» **What is required**: All of the lines below should be output exactly as shown.

# # #

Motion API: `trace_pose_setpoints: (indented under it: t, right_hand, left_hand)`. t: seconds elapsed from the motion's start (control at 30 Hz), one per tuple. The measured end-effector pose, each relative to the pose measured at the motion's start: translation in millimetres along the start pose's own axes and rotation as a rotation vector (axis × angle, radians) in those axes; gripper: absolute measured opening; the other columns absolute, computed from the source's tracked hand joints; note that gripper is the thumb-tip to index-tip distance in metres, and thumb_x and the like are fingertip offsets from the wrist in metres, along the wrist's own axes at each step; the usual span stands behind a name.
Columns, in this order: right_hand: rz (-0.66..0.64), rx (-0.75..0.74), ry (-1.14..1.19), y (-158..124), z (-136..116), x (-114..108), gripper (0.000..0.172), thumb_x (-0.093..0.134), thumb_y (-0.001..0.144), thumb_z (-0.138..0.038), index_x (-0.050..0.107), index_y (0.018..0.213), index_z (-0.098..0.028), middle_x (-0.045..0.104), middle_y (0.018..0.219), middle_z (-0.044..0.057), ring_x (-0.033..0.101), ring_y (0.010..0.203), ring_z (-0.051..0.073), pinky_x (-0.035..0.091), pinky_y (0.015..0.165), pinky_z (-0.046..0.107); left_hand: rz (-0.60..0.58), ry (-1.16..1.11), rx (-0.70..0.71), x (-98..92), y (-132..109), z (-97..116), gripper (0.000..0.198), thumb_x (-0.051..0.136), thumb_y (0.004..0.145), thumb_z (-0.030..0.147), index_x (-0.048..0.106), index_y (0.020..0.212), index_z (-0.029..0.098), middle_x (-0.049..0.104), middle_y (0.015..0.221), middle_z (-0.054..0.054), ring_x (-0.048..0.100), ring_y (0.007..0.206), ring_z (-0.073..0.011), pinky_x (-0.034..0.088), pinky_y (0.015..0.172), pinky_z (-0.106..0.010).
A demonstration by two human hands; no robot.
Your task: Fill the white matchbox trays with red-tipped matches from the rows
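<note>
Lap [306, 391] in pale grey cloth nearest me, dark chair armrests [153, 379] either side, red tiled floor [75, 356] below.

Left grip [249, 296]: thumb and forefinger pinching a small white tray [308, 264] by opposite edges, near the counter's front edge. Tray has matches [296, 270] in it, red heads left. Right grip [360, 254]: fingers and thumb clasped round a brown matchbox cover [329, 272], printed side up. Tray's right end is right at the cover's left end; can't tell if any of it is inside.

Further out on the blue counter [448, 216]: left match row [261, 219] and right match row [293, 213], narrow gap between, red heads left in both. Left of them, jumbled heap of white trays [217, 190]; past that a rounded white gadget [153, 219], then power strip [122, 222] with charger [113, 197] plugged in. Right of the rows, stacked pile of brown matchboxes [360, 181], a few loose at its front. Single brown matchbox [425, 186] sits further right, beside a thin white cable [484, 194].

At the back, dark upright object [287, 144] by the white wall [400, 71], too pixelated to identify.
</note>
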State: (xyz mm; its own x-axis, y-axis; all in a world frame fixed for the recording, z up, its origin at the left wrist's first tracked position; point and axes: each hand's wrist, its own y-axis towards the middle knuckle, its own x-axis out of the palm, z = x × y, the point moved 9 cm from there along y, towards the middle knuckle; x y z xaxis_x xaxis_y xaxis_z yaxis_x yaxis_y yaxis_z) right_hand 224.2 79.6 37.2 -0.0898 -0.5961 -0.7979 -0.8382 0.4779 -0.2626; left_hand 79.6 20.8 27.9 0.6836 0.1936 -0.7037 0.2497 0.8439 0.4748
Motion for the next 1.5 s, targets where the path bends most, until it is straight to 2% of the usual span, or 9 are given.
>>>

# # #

» **Finished task**:
Motion API: `trace_pose_setpoints: (indented under it: t, right_hand, left_hand)`. t: seconds elapsed from the motion's start (control at 30 Hz), one per tuple. The measured end-effector pose, each relative to the pose measured at the motion's start: translation in millimetres along the start pose's own axes and rotation as a rotation vector (axis × angle, radians) in those axes; gripper: absolute measured opening; the other columns absolute, computed from the source's tracked hand joints; note that gripper is the thumb-tip to index-tip distance in metres, and thumb_x and the like are fingertip offsets from the wrist in metres, along the wrist's own axes at each step; the usual span stands behind a name.
Columns, in this order: right_hand: rz (-0.66..0.64), rx (-0.75..0.74), ry (-1.14..1.19), y (-158..124), z (-136..116), x (-114..108), gripper (0.000..0.172), thumb_x (-0.093..0.134), thumb_y (-0.001..0.144), thumb_z (-0.138..0.038), index_x (-0.050..0.107), index_y (0.018..0.213), index_z (-0.098..0.028), middle_x (-0.045..0.104), middle_y (0.018..0.219), middle_z (-0.044..0.057), ring_x (-0.033..0.101), ring_y (0.010..0.203), ring_z (-0.051..0.073), pinky_x (-0.035..0.091), pinky_y (0.015..0.165), pinky_z (-0.046..0.107); left_hand: rz (-0.60..0.58), ry (-1.16..1.11), rx (-0.70..0.71), x (-98..92), y (-132..109), z (-97..116), gripper (0.000..0.198), thumb_x (-0.051..0.136), thumb_y (0.004..0.145), thumb_z (-0.030..0.147), index_x (-0.048..0.106), index_y (0.020..0.212), index_z (-0.029..0.098), middle_x (-0.049..0.104), middle_y (0.015..0.221), middle_z (-0.054..0.054), ring_x (-0.048..0.100), ring_y (0.007..0.206), ring_z (-0.073..0.011), pinky_x (-0.034..0.088), pinky_y (0.015..0.172), pinky_z (-0.106..0.010).
A demonstration by two human hands; no robot.
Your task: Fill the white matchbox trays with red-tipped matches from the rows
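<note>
Lap [306, 391] in pale grey cloth nearest me, dark chair armrests [153, 379] either side, red tiled floor [75, 356] below.

Left grip [249, 296]: thumb and forefinger pinching a small white tray [308, 264] by opposite edges, near the counter's front edge. Tray has matches [296, 270] in it, red heads left. Right grip [360, 254]: fingers and thumb clasped round a brown matchbox cover [329, 272], printed side up. Tray's right end is right at the cover's left end; can't tell if any of it is inside.

Further out on the blue counter [448, 216]: left match row [261, 219] and right match row [293, 213], narrow gap between, red heads left in both. Left of them, jumbled heap of white trays [217, 190]; past that a rounded white gadget [153, 219], then power strip [122, 222] with charger [113, 197] plugged in. Right of the rows, stacked pile of brown matchboxes [360, 181], a few loose at its front. Single brown matchbox [425, 186] sits further right, beside a thin white cable [484, 194].

At the back, dark upright object [287, 144] by the white wall [400, 71], too pixelated to identify.
</note>
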State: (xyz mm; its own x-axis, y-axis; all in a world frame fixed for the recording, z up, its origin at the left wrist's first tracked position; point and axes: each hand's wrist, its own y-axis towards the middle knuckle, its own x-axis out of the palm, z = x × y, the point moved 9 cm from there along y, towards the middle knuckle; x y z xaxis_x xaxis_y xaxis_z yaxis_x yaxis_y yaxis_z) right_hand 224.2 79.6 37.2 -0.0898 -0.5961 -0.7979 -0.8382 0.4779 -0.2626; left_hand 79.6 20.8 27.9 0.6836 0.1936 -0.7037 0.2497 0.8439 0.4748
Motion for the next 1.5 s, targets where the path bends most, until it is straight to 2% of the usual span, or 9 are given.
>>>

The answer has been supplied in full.